Отказываться от угощения не стали. Выпив по первой и смачно крякнув, мужчины дружно взялись за вилки. Некоторое время было слышно только позвякивание посуды, хруст капусты и изредка издаваемое почмокивание.
– Вы, Яков Лукич, кудесник! – проговорил Дубовик, когда тарелки наполовину были опустошены.
– Погодите, я вас ещё и чаем своим угощу, – довольный хозяин разлил настойку. – Если нужна добавка, – он кивнул на пустой графин, – пожалуйста!
Дубовик с Калошиным одновременно замахали отрицательно руками.
– Ехать назад, – пояснил Калошин.
– И работать! – добавил Дубовик.
– Ну, ладно, заверну с собой, – мотнул головой Тропинин, чем вызвал у всех улыбки. – А теперь чай и мой рассказ. Я так понимаю, что вам надо всё подробно знать о том дне? Расскажу, как помню.
Чай пили с малиновым вареньем и топленым молоком.
Тропинин, громко прихлёбывая горячий ароматный напиток, рассказывал:
– У меня, если заметили, хромота, из-за неё и на фронт не попал. Но в Первую мировую и Гражданскую все же повоевал. Ну, так вот, сын наш старший в тот момент, когда пришли немцы, был на фронте, жена его ушла к партизанам медсестрой, а у нас с женой на руках четверо малолетних внуков, да младший сын, последыш. Сидели дома, холода уже наступили. Вдруг загрохотало где-то у леса. Мы поняли, что партизаны напали на гитлеровцев. Точно! Не проходит полчаса, тут страшный стук в дверь, орут, галдят, собаки!
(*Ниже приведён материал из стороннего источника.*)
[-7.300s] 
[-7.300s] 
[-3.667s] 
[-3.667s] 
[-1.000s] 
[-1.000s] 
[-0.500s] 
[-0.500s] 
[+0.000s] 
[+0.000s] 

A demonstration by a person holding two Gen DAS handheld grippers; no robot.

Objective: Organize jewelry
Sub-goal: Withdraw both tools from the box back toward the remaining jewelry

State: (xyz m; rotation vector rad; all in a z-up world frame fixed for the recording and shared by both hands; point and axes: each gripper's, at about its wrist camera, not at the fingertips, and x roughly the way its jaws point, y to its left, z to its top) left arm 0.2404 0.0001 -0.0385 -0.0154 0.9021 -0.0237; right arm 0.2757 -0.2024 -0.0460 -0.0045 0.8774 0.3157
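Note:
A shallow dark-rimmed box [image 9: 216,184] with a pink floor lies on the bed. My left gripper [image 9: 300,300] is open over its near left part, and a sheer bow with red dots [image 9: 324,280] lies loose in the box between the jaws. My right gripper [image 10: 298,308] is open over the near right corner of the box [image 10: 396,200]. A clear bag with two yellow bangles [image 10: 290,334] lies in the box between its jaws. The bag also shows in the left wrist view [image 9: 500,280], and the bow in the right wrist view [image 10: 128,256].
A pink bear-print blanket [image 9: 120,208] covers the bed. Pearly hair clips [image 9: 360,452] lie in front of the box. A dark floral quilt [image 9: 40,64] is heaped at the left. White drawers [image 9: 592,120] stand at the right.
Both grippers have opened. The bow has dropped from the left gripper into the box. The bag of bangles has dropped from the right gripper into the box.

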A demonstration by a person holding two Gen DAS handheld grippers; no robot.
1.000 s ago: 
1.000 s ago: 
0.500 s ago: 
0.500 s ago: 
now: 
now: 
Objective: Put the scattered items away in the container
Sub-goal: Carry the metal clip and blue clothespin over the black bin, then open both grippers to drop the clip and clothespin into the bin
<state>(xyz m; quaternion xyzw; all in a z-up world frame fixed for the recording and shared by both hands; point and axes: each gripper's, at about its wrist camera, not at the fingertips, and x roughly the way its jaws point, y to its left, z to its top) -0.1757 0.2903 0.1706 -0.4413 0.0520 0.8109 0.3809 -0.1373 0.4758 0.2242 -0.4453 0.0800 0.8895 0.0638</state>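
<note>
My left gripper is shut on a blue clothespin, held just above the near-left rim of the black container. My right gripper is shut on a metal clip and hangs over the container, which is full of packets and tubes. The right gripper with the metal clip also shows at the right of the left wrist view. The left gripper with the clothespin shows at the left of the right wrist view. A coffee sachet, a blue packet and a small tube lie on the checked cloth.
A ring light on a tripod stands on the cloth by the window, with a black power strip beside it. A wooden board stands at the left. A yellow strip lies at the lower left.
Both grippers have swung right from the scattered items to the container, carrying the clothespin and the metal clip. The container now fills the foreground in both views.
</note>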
Ну, и заносят своего. В шинели, погоны офицерские. Положили на лавку и тычат в него пальцами. А у того кровища льёт ручьём, рана страшенная! Кое-как один, значит, мне объясняет, дескать, окажи первую помощь. Откажешься – детей и жену – пиф-паф! Так и сказал! Сволочь! А для пущей убедительности один из них сел рядом с ребятишками и автомат положил. Собачье отродье! Я, как мог, объяснил, что у меня ничего нет, только немного йода да бинт. Они мне сумку с медикаментами подали, и тот, что немного балакал по-русски, говорит, дескать, приедет доктор. Я пока с этим занимался: сердечные ему ставил, мало-мальски перевязал, вошёл в комнату врач, в медицинской маске, в очках. Я удивился тогда: когда ж, думаю, успел маску-то надеть? Но занялись мы раненым, мысли эти отошли на второй план.